▶ **BRIEF**
Return the listing below in full, exactly.

Segment Open

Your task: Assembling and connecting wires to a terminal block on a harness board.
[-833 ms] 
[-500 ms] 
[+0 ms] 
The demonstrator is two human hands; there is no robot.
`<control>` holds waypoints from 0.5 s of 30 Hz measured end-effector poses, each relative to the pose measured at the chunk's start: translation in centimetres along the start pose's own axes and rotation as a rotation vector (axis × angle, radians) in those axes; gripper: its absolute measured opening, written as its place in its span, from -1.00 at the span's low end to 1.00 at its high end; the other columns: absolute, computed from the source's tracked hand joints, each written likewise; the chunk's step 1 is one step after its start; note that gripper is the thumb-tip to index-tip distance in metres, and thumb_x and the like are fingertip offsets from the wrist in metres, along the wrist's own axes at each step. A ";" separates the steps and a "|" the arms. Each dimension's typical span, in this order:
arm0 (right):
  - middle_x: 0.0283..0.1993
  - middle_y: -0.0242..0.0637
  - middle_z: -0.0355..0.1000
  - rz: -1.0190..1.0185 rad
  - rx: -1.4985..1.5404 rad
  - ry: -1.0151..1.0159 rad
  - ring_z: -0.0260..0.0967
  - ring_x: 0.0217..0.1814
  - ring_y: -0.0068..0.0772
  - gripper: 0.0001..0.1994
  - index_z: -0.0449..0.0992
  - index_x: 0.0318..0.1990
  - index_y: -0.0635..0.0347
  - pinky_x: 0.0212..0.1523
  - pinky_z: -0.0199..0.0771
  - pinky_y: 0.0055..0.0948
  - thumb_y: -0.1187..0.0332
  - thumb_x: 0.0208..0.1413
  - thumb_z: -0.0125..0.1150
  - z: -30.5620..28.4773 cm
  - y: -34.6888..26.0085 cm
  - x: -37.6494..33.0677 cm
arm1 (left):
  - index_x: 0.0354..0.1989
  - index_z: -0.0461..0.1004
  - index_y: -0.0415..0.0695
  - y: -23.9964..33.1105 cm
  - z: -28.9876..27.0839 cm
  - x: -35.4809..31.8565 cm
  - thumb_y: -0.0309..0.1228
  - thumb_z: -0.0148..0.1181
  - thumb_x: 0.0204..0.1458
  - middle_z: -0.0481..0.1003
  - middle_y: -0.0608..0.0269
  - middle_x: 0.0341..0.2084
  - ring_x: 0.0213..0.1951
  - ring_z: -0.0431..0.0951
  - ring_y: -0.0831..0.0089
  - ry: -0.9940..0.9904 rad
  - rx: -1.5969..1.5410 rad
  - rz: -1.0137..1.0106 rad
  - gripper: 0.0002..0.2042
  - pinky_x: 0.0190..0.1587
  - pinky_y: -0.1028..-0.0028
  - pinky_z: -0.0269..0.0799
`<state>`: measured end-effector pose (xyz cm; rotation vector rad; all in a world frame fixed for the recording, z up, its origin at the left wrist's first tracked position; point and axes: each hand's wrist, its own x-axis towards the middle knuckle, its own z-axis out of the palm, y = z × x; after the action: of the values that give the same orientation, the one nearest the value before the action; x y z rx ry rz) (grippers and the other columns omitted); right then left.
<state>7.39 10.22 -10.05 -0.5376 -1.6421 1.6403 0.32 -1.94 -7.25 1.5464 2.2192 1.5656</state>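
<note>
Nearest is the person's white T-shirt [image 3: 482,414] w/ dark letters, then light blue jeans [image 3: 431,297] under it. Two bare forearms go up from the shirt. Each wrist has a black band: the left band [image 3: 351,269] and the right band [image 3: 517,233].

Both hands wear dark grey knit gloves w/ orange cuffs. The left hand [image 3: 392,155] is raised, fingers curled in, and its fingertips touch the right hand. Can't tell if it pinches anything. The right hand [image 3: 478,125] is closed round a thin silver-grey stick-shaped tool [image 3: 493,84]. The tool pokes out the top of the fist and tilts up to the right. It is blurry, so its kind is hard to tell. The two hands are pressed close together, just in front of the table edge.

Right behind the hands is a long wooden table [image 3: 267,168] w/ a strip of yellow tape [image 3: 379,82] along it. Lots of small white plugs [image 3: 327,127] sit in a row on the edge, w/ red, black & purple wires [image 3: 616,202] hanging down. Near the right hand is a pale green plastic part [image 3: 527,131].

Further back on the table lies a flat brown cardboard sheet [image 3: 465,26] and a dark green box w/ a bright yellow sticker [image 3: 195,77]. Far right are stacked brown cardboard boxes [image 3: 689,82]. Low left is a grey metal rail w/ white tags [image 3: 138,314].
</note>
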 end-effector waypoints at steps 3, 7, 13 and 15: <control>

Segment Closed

▶ **REPLY**
Your task: Assembling and connecting wires to a terminal block on a harness board.
[-833 ms] 
[-500 ms] 
[+0 ms] 
The demonstrator is two human hands; there is no robot.
`<control>` holds waypoints from 0.5 s of 30 Hz measured end-effector poses, each relative to the pose measured at the chunk's start: translation in centimetres along the start pose's own axes and rotation as a rotation vector (axis × angle, radians) in those axes; gripper: its absolute measured opening, written as its place in its span, from -1.00 at the span's low end to 1.00 at its high end; the other columns: absolute, computed from the source's tracked hand joints, each written likewise; the chunk's step 1 is one step after its start; note that gripper is the thumb-tip to index-tip distance in metres, and thumb_x and the like are fingertip offsets from the wrist in metres, along the wrist's own axes at each step. A ";" separates the steps and a "|" the arms. Each dimension's typical span, in this order:
arm0 (right):
  - middle_x: 0.0283..0.1993
  - middle_y: -0.0242..0.0637
  - middle_z: -0.0355..0.1000
  - rz: -1.0190..1.0185 rad
  - rx: -1.4985..1.5404 rad
  - ry: -1.0151..1.0159 rad
  - ring_z: -0.0260..0.0967
  - ring_x: 0.0217..0.1814
  - ring_y: -0.0068..0.0772
  - gripper: 0.0001..0.1994
  - index_z: -0.0449..0.0992
  - index_x: 0.0318..0.1990
  - index_y: -0.0635..0.0347
  - pinky_x: 0.0212..0.1523
  - pinky_z: -0.0199..0.0771
  - pinky_y: 0.0055..0.0948
  - thumb_y: -0.1187..0.0332
  - thumb_x: 0.0208..0.1413
  - thumb_z: -0.0125..0.1150
  - z: -30.5620..28.4773 cm
  - y: -34.6888..26.0085 cm
  - x: -37.6494..33.0677 cm
arm1 (left):
  - index_x: 0.0354..0.1989
  - index_z: -0.0461..0.1004
  - index_y: -0.0415..0.0695
  - y: -23.9964..33.1105 cm
  - z: -28.9876..27.0839 cm
  - x: -35.4809..31.8565 cm
  - thumb_y: -0.0309..0.1228
  - thumb_z: -0.0148..0.1181
  - thumb_x: 0.0204..0.1458
  - middle_z: -0.0481..0.1003
  - middle_y: -0.0608..0.0269
  - middle_x: 0.0341..0.2084
  - ring_x: 0.0213..0.1951
  - ring_z: -0.0431..0.0951
  - ring_y: -0.0831..0.0089
  - ry: -0.9940..0.9904 rad
  - rx: -1.5969..1.5410 rad
  - rz: -1.0137..1.0106 rad
  - gripper: 0.0002..0.2042
  - pinky_x: 0.0190..0.1587
  - pinky_y: -0.1028..-0.0028
  - pinky_z: -0.0269..0.0799
`<state>`: measured end-effector pose (xyz cm; rotation vector rad; all in a world frame fixed for the recording, z up, its origin at the left wrist's first tracked position; point and axes: each hand's wrist, its own x-axis towards the middle knuckle, its own z-axis out of the palm, y = z × x; after the action: of the values that give the same orientation, the one nearest the value before the action; x y z rx ry rz) (grippers and the other columns omitted); right then left.
<state>7.39 10.22 -10.05 -0.5376 -1.6421 1.6403 0.32 -1.94 -7.25 1.5464 2.2192 1.5656</state>
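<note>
Nearest is the person's white T-shirt [image 3: 482,414] w/ dark letters, then light blue jeans [image 3: 431,297] under it. Two bare forearms go up from the shirt. Each wrist has a black band: the left band [image 3: 351,269] and the right band [image 3: 517,233].

Both hands wear dark grey knit gloves w/ orange cuffs. The left hand [image 3: 392,155] is raised, fingers curled in, and its fingertips touch the right hand. Can't tell if it pinches anything. The right hand [image 3: 478,125] is closed round a thin silver-grey stick-shaped tool [image 3: 493,84]. The tool pokes out the top of the fist and tilts up to the right. It is blurry, so its kind is hard to tell. The two hands are pressed close together, just in front of the table edge.

Right behind the hands is a long wooden table [image 3: 267,168] w/ a strip of yellow tape [image 3: 379,82] along it. Lots of small white plugs [image 3: 327,127] sit in a row on the edge, w/ red, black & purple wires [image 3: 616,202] hanging down. Near the right hand is a pale green plastic part [image 3: 527,131].

Further back on the table lies a flat brown cardboard sheet [image 3: 465,26] and a dark green box w/ a bright yellow sticker [image 3: 195,77]. Far right are stacked brown cardboard boxes [image 3: 689,82]. Low left is a grey metal rail w/ white tags [image 3: 138,314].
</note>
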 end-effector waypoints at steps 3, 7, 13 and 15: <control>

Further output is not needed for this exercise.